2. Reader-shutdown lost wakeup: readerTask/interleavedReaderTask/SE
   readerTask called setProducerFinished() without bumping
   mPackProducedCounter. A worker that had just snapshotted the counter
   in BlockUntilDifferent would miss the completion signal and sleep
   forever. Added a counter bump + WakeAll after setProducerFinished.

3. Writer-shutdown lost wakeup: WriterThread::output() checked
   mInputCompleted before snapshotting mWriterNotify. If setInputCompleted
   ran between the check and BlockUntilDifferent, cur captured the
   post-bump value and the writer blocked forever.

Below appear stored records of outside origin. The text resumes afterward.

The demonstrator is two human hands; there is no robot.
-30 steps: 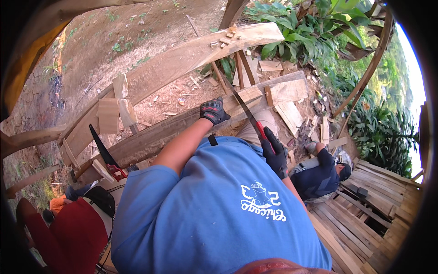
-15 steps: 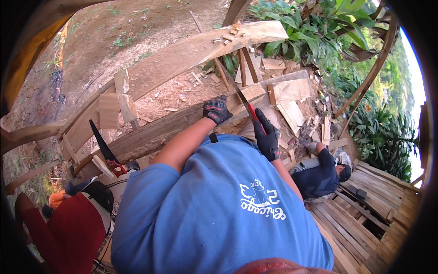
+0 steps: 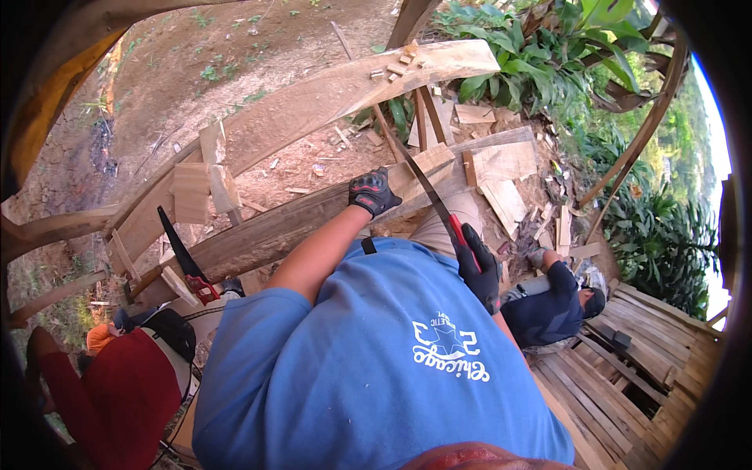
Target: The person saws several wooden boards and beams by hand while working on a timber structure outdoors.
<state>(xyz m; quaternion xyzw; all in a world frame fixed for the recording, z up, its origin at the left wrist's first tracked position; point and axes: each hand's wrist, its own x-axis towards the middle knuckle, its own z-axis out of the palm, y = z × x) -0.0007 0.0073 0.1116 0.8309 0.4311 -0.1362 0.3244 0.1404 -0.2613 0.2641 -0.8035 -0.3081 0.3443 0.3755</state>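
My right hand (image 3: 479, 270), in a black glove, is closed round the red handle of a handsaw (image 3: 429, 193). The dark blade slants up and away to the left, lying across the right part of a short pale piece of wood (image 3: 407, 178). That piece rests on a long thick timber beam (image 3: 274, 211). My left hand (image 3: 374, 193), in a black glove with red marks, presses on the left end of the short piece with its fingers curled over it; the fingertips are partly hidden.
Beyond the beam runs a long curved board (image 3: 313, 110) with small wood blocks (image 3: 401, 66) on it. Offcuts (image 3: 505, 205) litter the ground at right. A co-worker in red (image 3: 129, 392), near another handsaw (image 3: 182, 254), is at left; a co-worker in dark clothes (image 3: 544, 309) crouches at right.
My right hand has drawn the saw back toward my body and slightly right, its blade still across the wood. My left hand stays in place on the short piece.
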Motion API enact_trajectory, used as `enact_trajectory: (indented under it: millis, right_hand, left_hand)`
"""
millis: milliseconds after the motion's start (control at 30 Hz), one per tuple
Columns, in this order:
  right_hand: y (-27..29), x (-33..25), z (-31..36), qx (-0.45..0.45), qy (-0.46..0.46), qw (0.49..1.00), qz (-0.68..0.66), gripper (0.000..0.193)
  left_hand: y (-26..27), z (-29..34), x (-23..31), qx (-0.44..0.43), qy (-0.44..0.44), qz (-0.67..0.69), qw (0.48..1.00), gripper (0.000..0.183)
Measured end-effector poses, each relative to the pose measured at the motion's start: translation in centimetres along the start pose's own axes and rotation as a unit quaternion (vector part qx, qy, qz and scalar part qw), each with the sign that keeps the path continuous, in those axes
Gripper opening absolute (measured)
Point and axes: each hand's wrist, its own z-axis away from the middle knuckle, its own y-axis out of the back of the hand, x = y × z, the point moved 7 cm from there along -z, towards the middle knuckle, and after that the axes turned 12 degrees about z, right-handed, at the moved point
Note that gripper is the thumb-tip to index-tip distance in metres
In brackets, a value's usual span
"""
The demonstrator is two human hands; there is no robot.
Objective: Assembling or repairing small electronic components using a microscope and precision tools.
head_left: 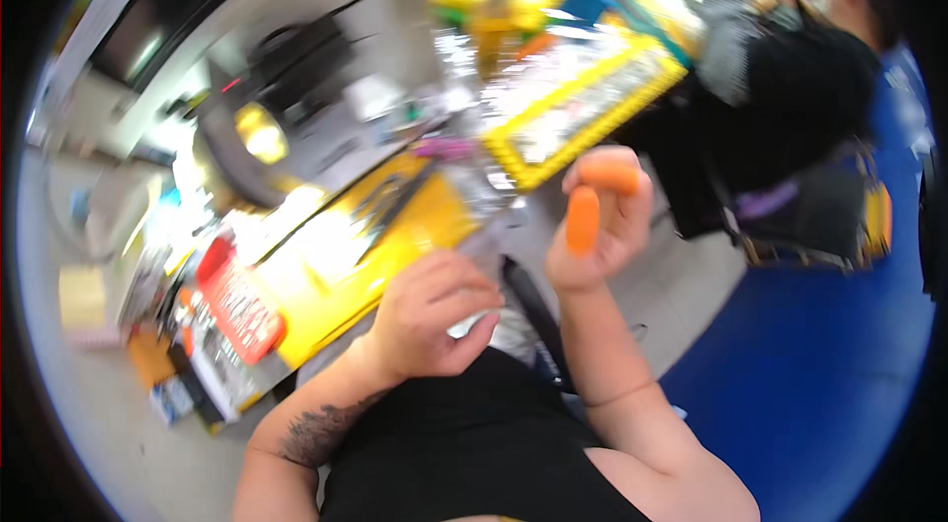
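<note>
My left hand [434, 315] is in front of my torso, beside the near edge of the yellow work surface [425, 211]. Its fingers curl toward the thumb, and a small whitish patch shows between them. What it grips, if anything, is blurred. To the right, my right hand [617, 231] is raised with the palm turned up and the fingers loosely bent. One orange finger cot [583, 221] covers its thumb, and another orange finger cot [607, 176] covers a finger. Thumb and finger stand apart, with nothing visible between them.
A red package [240, 305] lies at the surface's left end. Ahead is a yellow-rimmed tray [592, 112] with shiny contents. A black lamp-like device [232, 152] stands far left. Another person [790, 78] in dark clothes works at the upper right, near a chair [810, 216] on blue flooring.
</note>
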Motion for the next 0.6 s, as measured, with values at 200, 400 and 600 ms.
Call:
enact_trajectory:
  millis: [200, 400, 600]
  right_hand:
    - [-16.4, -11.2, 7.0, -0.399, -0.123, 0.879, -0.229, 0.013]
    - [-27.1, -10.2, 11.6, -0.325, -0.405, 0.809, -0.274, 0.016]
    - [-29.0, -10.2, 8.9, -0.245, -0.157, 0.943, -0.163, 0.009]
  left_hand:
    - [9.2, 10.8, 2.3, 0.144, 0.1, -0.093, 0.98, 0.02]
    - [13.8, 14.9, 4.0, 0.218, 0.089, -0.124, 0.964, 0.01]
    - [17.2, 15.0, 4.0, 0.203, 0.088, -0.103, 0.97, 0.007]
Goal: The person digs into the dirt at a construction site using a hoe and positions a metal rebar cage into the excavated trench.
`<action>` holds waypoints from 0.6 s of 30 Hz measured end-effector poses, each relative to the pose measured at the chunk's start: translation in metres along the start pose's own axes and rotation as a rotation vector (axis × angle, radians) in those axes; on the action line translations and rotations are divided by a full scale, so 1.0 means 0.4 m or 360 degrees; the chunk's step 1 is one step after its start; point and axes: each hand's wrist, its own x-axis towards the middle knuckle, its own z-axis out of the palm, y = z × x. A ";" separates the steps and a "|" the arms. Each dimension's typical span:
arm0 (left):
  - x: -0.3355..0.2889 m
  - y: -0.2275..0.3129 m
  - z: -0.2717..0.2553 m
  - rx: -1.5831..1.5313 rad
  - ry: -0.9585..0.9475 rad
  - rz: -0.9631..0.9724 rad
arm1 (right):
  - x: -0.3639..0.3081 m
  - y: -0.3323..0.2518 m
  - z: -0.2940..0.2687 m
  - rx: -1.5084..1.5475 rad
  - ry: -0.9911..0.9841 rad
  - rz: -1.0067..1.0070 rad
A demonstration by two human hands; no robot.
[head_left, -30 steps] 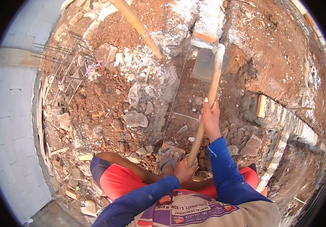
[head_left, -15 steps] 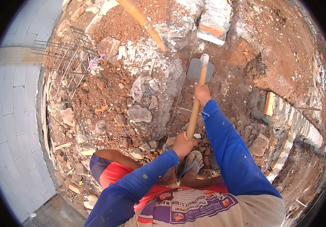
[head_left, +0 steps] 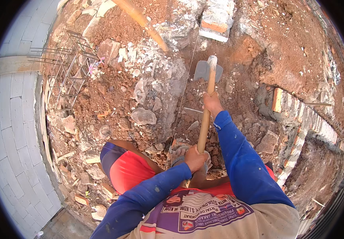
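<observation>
I hold a hoe with a long wooden handle (head_left: 204,133) and a wide grey metal blade (head_left: 201,71). Near the handle's lower end, my left hand (head_left: 196,158) is closed round the wood. Further up, just short of the blade, my right hand (head_left: 212,103) grips the same handle. The blade is over reddish-brown soil in a shallow trench (head_left: 229,79); whether its edge touches the ground I cannot tell. My feet are partly hidden below my left hand. A thin string line (head_left: 185,89) runs along the trench, left of the hoe.
A whitish brick block (head_left: 216,22) stands at the trench's far end. Low brickwork (head_left: 303,115) lies right. A bamboo pole (head_left: 144,22) slants in at the top. Left are a steel rebar cage (head_left: 70,75), loose stones (head_left: 143,116) and a grey block wall (head_left: 12,131).
My right hand is slightly farther from the blade along the handle. The view has shifted, with the scene sliding left. My left knee shows more, and my feet appear in a different place.
</observation>
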 end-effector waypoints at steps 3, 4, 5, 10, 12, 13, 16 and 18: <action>-0.099 -0.128 0.004 0.0220 -0.0034 0.0203 | -0.131 0.023 -0.041 0.0126 0.0102 0.0160; -0.123 -0.137 0.013 0.0338 -0.0070 0.0244 | -0.166 0.019 -0.057 0.0117 0.0101 0.0156; -0.127 -0.119 0.015 0.0324 -0.0084 0.0245 | -0.203 0.014 -0.075 0.0212 0.0159 0.0150; -0.068 -0.018 0.071 0.0372 -0.0081 0.0418 | -0.232 -0.212 -0.220 0.0402 0.0337 -0.0319; 0.036 0.052 0.060 0.0375 -0.0064 0.0430 | -0.220 -0.335 -0.236 0.0319 0.0479 -0.0543; 0.119 0.069 0.047 0.0378 0.0011 0.0582 | -0.180 -0.382 -0.229 0.0297 0.0519 -0.0705; 0.262 0.066 -0.028 0.0317 0.0085 0.0724 | -0.055 -0.413 -0.132 0.0287 0.0499 -0.0867; 0.250 0.009 -0.029 0.0132 0.0006 0.0496 | 0.017 -0.278 -0.067 0.0101 0.0424 -0.0743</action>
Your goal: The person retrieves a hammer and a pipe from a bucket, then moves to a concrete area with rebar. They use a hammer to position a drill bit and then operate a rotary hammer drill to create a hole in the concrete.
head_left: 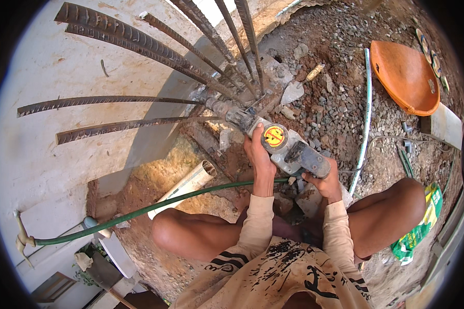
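Note:
A grey, dusty demolition hammer [290,149] with a round yellow and red sticker lies across the middle, its front end pointing up and left to the foot of the upright rebars [242,77]. My left hand [259,154] is closed on the side of its body, thumb up near the sticker. Around the dark rear handle [314,160] my right hand [326,181] is closed. The hammer's tip is hidden among the rebars and rubble. Just below my hands, a green hose [191,194] runs left to a wall tap [25,239].
A pale wall [87,67] stands left, with rebars jutting out before it. A wide plastic pipe [185,186] lies beside my left knee. On the gravel [340,103] are a trowel [296,91], a thin white pipe [363,123], an orange basin [404,77] and a green-yellow sack [420,224].

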Demonstrator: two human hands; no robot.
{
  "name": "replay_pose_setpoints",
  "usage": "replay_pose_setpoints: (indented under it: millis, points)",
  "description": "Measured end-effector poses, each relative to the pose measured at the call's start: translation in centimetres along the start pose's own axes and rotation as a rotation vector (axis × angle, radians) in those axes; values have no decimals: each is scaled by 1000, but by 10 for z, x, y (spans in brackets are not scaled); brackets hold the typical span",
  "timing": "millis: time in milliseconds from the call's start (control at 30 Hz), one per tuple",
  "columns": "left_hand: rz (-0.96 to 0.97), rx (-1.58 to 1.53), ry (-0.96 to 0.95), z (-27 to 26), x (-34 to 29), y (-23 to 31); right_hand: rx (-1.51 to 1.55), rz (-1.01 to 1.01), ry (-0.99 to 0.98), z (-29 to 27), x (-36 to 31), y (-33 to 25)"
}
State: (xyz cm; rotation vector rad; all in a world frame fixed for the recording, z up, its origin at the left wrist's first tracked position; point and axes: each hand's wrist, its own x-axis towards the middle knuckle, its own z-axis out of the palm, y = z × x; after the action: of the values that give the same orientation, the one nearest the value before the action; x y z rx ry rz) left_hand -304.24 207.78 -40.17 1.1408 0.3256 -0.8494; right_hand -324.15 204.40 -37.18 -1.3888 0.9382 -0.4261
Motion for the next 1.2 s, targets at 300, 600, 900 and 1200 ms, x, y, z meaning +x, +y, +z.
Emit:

Swapped the order so
   the snapshot is taken first; any subsequent bump is then guaranteed
   to make cur \!= current and return immediately.

Verified on macOS ARM64 with 10M simulated pairs, -w 24, plain fq,
--adapter_fasta: previously hung indefinitely, now completes in 38s.

🤖 Generated with Claude Code
Co-Authored-By: Claude <noreply@anthropic.com>
---
 src/peprocessor.cpp  | 32 ++++++++++++++++++++------------
 src/seprocessor.cpp  | 14 +++++++++-----
 src/writerthread.cpp | 10 +++++++---
 3 files changed, 36 insertions(+), 20 deletions(-)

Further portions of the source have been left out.